‘The Profit’ says limits on US flag size unconstitutional
RALEIGH, N.C. (AP) — A reality television star contends in a court filing that a North Carolina city’s size ban on a huge America flag flying at his recreational vehicle store is unconstitutional.
Attorneys for Marcus Lemonis said in a filing in Iredell County that the U.S. and North Carolina constitutions protect the right to fly an American flag of any size — in this case, the one at Gander RV in Statesville — provided it’s not a safety hazard.
The U.S. and North Carolina constitutions and state law prohibit authorities “from placing arbitrary or unreasonable restrictions on city’s abilities to fly the flag,” the filing reads.
Lemonis is the chief executive officer of Camping World, which owns Gander, and star of CNBC’s reality television show “The Profit.” He declared last week that he would go to jail before he takes down the flag.
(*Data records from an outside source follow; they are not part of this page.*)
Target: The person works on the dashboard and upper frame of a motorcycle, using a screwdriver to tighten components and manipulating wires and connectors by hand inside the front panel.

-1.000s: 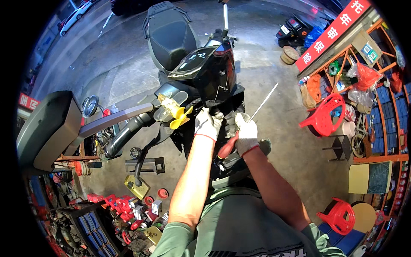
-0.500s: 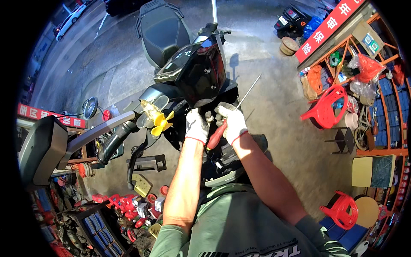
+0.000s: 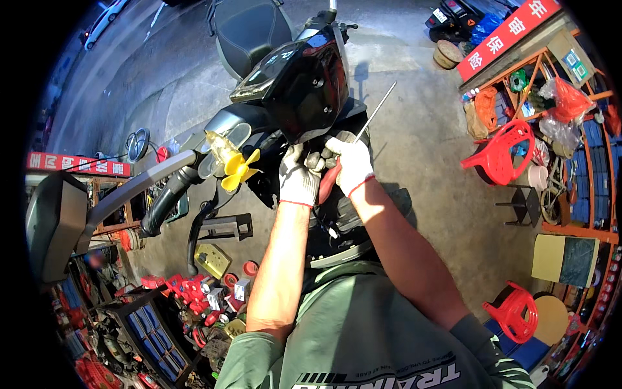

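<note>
A black scooter front (image 3: 304,97) with its dash stands before me, partly opened below the headset. My right hand (image 3: 352,165), in a white glove with a red cuff, is closed around a screwdriver (image 3: 330,182). The red handle points down toward me; the long metal shaft sticks up to the right, away from the scooter. My left hand (image 3: 299,178), gloved alike, has its fingers curled just under the dash housing, close beside my right fingertips. What its fingers pinch, if anything, is hidden. Dark cables (image 3: 332,228) hang below both hands.
A yellow toy propeller (image 3: 240,171) and a mirror (image 3: 57,223) stick out on the left handlebar side. Red plastic chairs (image 3: 500,152) and orange shelving stand to the right. Red parts (image 3: 189,292) and a blue drawer cabinet (image 3: 154,340) crowd the lower left.
My view has shifted slightly. Both hands stay under the dash, fingertips now closer together, and the screwdriver's handle shows less below the right hand.
</note>
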### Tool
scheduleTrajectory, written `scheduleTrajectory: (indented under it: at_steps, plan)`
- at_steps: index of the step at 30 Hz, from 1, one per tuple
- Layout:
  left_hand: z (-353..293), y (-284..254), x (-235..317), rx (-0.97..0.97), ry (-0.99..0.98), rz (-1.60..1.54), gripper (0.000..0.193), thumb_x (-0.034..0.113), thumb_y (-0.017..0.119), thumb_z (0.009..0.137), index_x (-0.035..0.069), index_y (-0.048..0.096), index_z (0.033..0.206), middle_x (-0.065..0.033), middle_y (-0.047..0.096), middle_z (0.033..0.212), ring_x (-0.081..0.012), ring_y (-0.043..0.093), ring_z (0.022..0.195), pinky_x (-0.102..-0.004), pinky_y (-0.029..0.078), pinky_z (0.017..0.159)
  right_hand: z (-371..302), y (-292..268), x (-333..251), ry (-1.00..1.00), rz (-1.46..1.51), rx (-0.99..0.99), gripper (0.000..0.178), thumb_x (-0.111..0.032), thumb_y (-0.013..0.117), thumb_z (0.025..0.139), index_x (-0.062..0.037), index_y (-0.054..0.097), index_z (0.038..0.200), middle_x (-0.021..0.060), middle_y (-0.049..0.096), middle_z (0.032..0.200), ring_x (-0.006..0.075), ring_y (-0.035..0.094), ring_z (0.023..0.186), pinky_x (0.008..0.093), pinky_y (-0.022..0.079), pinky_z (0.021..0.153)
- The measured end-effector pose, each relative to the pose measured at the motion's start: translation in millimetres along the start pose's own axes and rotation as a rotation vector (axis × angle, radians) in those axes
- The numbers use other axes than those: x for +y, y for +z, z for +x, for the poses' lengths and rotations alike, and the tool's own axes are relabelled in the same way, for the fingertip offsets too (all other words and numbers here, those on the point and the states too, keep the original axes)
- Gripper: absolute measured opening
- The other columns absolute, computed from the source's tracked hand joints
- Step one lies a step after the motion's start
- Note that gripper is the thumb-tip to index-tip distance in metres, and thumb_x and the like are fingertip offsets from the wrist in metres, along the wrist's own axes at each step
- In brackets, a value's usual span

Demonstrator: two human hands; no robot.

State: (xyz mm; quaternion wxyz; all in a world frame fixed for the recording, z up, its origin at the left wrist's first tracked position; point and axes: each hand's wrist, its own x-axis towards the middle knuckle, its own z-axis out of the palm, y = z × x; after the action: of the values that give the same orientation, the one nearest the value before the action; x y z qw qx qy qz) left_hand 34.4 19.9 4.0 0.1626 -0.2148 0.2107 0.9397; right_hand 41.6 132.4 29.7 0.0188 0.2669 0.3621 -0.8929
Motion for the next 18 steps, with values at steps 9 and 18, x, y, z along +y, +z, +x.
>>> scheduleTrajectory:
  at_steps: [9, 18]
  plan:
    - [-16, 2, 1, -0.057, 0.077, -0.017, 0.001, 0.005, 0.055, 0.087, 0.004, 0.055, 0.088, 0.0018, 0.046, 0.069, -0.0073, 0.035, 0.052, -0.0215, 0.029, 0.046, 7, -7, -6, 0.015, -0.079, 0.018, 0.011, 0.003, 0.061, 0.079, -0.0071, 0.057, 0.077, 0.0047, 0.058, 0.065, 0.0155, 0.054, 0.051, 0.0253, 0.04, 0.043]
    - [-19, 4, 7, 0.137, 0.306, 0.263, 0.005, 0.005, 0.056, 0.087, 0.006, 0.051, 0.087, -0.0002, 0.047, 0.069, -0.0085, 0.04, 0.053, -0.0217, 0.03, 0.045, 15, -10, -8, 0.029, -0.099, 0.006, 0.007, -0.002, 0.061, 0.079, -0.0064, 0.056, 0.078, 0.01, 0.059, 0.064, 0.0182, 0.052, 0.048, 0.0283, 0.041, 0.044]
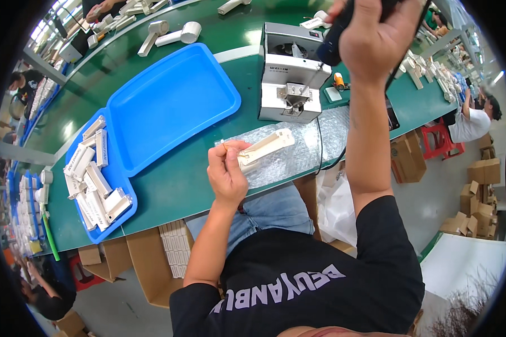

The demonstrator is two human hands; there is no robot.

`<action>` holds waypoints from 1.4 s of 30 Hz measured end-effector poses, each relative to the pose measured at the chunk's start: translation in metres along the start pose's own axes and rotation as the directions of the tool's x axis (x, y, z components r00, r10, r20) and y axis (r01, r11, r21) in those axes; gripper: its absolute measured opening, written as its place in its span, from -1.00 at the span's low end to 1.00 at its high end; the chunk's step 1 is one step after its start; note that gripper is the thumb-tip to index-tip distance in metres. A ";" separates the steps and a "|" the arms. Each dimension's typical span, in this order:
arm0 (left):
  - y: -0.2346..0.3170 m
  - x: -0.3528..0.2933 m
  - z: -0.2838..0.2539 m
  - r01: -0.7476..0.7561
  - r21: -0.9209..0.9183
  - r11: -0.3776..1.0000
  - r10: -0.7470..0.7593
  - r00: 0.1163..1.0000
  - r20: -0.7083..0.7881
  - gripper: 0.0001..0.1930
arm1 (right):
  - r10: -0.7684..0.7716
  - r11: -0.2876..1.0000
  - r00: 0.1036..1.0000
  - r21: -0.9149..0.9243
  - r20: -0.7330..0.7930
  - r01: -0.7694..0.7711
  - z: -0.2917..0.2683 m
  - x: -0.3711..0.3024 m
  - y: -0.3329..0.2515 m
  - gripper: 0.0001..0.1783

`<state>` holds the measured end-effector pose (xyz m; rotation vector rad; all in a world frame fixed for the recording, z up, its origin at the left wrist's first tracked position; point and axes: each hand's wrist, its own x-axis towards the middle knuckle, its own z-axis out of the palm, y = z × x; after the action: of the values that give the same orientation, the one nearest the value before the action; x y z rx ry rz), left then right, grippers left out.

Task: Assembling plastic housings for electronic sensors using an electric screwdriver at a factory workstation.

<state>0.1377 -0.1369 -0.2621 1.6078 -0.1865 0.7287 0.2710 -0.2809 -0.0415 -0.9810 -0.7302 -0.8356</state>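
My left hand (229,171) pinches the near end of a long, cream plastic handle shell (269,147), tilted up to the right over a sheet of bubble wrap (284,163). Thin wires show at the shell's end by my fingertips. Raised at the upper right, my right hand (371,48) is wrapped round a dark electric screwdriver (333,49). Its front end points down and left, beside a grey and white screw feeder machine (291,73). The fingers' far side runs partly out of the picture.
An empty blue tray (171,106) overlaps another blue tray (130,209) holding several white handle parts (93,180). An orange-capped small item (339,81) stands right of the machine. A cable (321,143) crosses the bubble wrap. Cardboard boxes (152,264) sit below the green table (168,196).
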 end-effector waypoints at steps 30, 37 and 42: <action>0.005 0.001 -0.003 0.043 0.048 0.998 -0.041 0.999 -0.029 -0.86 | 0.231 0.914 0.969 -0.361 0.086 -0.186 0.011 -0.062 -0.028 -0.16; 0.001 0.000 -0.004 0.041 0.056 0.998 -0.040 0.999 -0.028 -0.86 | 0.249 0.883 0.962 -0.434 0.109 -0.180 0.001 -0.061 -0.024 -0.13; 0.002 0.004 -0.005 0.043 0.052 0.998 -0.042 0.999 -0.029 -0.87 | 0.318 0.910 0.937 -0.325 0.144 -0.259 -0.008 -0.063 -0.018 -0.12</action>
<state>0.1382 -0.1317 -0.2578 1.6459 -0.1132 0.7285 0.2255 -0.2774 -0.0897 -1.4255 -0.6095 -0.6029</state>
Officials from the city about 40 miles (64 kilometers) north of Charlotte sued the company in May over the flag, which measures 40 feet by 80 feet (12 meters by 24 meters) and hangs on a 130-foot-high (40-meter-high) flagpole next to Interstate 77. The code limits flags to 25 feet by 40 feet (7.6 meters by 12 meters).
Lemonis filed the response Tuesday even though Statesville’s mayor said last week that he had asked the city’s planning department to change the dimensions allowed for flags displayed in a highway business zone. The City Council would vote on the change in July and, if approved, Gander RV’s flag could keep flying.
But Lemonis said he wants no restrictions on the size of U.S. flags that aren’t a safety hazard. Employees cheered when he visited Gander RV in Statesville on May 30 and told them: “The flag is not coming down under any circumstance.”
As “The Profit” on TV, Lemonis invests in failing businesses and tries to turn them around. Regardless of the amount of his investment, he always tells the owners that he’s “100 percent in charge.”
The filing says the flag “represents the fundamental values — freedom, courage and equality before the law — that unite all Americans and transcend party politics. ... In keeping with this tradition, The U.S. Supreme Court has long recognized that the act of flying the flag is a form a political expression protected by the First Amendment.”
The filing also points to a North Carolina state law that says reasonable restrictions on the size of official governmental flags are allowed if necessary to protect public health, safety and welfare. Statesville’s restriction on flag size “serves no legitimate safety purpose,” the filing said.
A spokeswoman said the city had no response to the filing.